What You Can Actually Do

Knowing this doesn't give you a magic override code. But it changes what you should do when a claim gets denied.

Request a written explanation of the denial with specific reasons. Insurers in most jurisdictions are legally required to provide one. If the explanation is vague or circular, that is itself useful information: vague denials are harder to defend in an appeal or complaint.

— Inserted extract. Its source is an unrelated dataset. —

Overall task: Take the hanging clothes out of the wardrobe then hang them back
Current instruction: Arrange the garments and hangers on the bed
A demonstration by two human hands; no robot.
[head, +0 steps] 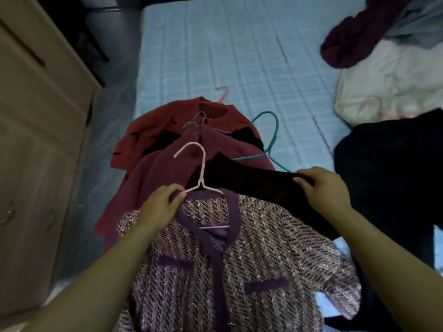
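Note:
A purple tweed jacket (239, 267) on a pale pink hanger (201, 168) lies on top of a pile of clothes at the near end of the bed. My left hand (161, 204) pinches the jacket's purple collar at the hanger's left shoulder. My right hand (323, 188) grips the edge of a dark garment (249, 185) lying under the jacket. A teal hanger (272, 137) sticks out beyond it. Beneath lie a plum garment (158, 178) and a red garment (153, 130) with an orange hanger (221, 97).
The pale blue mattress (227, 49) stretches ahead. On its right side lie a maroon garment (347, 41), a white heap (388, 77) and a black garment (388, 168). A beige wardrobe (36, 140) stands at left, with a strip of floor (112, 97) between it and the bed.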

File an appeal, in writing, and include clinician documentation. Automated systems flag appeals for human review more often than they flag first-pass denials. A human reviewer operates under different pressures than a model.

File a complaint with your state insurance commissioner if you believe the denial was wrongful. Regulators are starting to pay attention to AI in insurance, and documented complaints build the public record that forces policy responses. The growing use of agentic AI in underwriting means the stakes will only increase as these systems gain more autonomy.

The industry's argument is that AI makes decisions faster and cheaper. Both are true. Neither is a reason to accept decisions that are wrong, opaque, or discriminatory. Speed and cost savings benefit the insurer. The accountability gap falls on you.